EXERCISE DESCRIPTION | Among the lines below, keep only those from the one containing "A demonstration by" through the one containing "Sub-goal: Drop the", and reproduce them exactly.

INPUT MATERIAL |
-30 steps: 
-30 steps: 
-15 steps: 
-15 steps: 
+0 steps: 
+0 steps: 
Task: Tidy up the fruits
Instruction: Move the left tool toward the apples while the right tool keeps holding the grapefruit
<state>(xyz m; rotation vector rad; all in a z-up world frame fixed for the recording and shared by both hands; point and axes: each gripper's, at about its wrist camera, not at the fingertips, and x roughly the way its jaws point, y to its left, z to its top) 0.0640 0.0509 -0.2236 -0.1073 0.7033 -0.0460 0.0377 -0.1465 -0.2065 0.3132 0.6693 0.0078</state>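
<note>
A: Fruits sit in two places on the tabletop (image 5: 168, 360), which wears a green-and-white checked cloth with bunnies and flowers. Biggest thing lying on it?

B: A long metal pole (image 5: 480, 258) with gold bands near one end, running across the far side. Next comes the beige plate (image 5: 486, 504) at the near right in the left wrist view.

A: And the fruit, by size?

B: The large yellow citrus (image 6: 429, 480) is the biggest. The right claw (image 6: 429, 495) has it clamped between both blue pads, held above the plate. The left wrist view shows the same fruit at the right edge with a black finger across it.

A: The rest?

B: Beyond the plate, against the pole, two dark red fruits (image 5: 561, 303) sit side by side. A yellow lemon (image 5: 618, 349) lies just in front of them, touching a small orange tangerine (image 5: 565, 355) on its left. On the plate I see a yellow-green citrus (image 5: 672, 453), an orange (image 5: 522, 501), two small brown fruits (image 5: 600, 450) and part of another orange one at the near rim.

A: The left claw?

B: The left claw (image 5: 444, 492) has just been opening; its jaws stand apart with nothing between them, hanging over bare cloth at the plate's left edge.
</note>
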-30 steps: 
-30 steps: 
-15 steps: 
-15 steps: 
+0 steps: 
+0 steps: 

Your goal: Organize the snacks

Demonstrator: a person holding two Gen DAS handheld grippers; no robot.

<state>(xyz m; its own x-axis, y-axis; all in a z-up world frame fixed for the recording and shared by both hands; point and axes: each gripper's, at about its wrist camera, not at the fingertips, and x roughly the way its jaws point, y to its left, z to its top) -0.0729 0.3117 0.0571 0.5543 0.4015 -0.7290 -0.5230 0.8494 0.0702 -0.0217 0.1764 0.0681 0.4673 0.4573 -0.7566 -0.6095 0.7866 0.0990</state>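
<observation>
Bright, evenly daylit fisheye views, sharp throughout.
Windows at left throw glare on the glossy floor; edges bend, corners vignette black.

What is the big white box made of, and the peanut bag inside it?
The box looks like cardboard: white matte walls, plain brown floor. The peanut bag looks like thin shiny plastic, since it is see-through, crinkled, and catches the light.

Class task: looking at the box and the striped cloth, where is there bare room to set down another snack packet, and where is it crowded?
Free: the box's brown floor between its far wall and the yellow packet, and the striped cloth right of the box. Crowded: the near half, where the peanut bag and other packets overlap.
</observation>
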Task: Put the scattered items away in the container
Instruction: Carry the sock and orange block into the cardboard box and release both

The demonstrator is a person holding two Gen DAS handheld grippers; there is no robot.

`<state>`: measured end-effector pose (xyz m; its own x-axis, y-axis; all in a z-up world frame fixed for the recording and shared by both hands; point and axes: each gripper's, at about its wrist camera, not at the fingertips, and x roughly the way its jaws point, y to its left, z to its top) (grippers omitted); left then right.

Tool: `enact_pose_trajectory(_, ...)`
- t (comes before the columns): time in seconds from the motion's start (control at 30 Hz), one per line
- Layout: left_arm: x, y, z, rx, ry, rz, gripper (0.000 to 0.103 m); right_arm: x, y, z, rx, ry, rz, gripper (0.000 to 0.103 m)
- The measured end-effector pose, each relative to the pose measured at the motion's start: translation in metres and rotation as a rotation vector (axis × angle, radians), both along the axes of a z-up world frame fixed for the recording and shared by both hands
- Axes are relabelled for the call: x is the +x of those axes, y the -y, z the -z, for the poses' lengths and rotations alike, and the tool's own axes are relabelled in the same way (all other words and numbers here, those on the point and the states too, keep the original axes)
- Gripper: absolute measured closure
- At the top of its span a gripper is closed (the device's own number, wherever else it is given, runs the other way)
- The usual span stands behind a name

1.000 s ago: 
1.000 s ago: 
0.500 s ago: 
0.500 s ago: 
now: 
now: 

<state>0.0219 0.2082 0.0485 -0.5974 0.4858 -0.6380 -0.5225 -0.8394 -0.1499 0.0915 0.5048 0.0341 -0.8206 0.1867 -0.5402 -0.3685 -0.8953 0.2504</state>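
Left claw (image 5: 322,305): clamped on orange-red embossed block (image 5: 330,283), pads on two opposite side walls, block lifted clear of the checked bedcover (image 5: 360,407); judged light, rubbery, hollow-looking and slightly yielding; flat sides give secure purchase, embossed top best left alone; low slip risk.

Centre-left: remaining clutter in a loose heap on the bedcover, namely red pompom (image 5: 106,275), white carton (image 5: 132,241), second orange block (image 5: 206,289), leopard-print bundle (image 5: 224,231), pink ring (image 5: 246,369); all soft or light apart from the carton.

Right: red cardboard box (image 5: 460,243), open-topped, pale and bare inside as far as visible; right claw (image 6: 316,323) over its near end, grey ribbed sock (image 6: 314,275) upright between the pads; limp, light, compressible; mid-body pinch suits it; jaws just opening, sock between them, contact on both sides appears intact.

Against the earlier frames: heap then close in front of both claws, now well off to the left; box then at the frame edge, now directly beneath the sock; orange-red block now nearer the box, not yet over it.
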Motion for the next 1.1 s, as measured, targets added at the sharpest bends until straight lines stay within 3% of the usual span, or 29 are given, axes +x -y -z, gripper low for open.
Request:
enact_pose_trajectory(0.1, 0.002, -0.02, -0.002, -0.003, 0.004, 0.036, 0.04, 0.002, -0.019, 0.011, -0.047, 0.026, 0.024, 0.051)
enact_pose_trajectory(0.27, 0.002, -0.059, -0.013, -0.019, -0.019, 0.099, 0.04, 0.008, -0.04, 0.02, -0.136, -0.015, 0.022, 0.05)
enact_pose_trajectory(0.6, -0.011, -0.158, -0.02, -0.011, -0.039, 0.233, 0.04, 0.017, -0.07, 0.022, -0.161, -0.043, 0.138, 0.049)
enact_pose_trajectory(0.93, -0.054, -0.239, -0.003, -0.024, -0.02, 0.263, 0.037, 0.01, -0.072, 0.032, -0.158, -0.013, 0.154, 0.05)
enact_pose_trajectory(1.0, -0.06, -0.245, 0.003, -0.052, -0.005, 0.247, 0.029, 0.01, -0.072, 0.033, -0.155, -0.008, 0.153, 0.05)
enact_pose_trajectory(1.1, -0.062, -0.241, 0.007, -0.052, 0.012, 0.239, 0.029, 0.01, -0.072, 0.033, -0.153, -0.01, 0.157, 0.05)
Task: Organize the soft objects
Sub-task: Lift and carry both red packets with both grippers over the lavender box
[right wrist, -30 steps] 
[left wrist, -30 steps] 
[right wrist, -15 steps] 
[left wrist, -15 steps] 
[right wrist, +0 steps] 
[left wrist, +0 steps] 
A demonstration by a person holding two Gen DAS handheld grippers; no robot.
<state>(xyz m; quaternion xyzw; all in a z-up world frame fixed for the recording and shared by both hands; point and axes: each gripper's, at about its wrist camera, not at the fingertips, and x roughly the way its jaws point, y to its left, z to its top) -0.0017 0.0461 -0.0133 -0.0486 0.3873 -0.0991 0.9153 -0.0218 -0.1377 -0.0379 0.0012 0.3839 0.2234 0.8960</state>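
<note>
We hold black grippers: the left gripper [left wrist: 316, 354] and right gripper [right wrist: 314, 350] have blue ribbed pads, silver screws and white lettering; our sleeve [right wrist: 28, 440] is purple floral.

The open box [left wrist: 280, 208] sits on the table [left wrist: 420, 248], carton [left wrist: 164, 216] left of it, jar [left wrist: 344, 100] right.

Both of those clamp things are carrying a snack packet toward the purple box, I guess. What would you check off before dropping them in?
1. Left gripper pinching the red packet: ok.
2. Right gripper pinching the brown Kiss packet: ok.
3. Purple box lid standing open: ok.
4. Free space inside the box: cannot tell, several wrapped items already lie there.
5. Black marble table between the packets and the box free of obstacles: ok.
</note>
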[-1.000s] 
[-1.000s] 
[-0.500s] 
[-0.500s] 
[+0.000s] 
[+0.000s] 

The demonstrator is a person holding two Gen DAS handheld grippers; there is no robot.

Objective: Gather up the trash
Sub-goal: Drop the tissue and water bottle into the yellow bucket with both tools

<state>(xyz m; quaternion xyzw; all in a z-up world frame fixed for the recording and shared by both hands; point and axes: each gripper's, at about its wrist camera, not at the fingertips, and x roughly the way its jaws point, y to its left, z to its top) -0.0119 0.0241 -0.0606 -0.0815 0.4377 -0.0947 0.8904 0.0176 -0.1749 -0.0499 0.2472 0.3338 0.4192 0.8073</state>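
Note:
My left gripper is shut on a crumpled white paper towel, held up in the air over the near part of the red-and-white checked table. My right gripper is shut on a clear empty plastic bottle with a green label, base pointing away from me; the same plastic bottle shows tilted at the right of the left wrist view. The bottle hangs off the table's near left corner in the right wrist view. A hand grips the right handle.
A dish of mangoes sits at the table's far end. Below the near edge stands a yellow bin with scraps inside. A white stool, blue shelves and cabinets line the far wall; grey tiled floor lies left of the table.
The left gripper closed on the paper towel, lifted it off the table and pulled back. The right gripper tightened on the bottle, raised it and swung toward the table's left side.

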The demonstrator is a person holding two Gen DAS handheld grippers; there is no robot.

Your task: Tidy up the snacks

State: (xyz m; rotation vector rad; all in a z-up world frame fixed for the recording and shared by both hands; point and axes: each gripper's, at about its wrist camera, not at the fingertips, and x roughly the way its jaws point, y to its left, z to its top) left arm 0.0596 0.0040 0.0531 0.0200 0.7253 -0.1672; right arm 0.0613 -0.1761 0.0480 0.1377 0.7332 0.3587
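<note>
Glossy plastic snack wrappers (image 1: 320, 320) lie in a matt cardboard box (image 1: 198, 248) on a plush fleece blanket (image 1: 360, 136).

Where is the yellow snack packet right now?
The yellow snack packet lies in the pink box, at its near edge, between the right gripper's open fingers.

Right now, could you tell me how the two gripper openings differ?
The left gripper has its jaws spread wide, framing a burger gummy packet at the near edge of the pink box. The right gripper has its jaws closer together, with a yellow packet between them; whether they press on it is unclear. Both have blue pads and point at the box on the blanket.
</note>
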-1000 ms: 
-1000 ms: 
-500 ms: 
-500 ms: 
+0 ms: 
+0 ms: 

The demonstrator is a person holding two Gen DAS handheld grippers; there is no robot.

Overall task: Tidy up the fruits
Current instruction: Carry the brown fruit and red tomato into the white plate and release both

RESPONSE FOR THIS EXERCISE |
A demonstration by a person holding two Gen DAS handheld grippers; no robot.
<state>(xyz m; quaternion xyzw; all in a z-up world frame fixed for the recording and shared by both hands; point and axes: each gripper's, at about its wrist camera, not at the fingertips, and x roughly the way its jaws point, y to its left, z to its top) -0.0017 0.0461 -0.0133 -0.0486 0.3873 -0.0991 0.9153 -0.0218 -0.1377 -0.0379 0.0012 0.3839 0.2234 0.8960</state>
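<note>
We hold black grippers: the left gripper [left wrist: 316, 354] and right gripper [right wrist: 314, 350] have blue ribbed pads, silver screws and white lettering; our sleeve [right wrist: 28, 440] is purple floral.

The open box [left wrist: 280, 208] sits on the table [left wrist: 420, 248], carton [left wrist: 164, 216] left of it, jar [left wrist: 344, 100] right.

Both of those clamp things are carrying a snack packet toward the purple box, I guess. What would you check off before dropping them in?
1. Left gripper pinching the red packet: ok.
2. Right gripper pinching the brown Kiss packet: ok.
3. Purple box lid standing open: ok.
4. Free space inside the box: cannot tell, several wrapped items already lie there.
5. Black marble table between the packets and the box free of obstacles: ok.
</note>
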[-1.000s] 
[-1.000s] 
[-0.500s] 
[-0.500s] 
[+0.000s] 
[+0.000s] 

The demonstrator is a person holding two Gen DAS handheld grippers; there is no robot.

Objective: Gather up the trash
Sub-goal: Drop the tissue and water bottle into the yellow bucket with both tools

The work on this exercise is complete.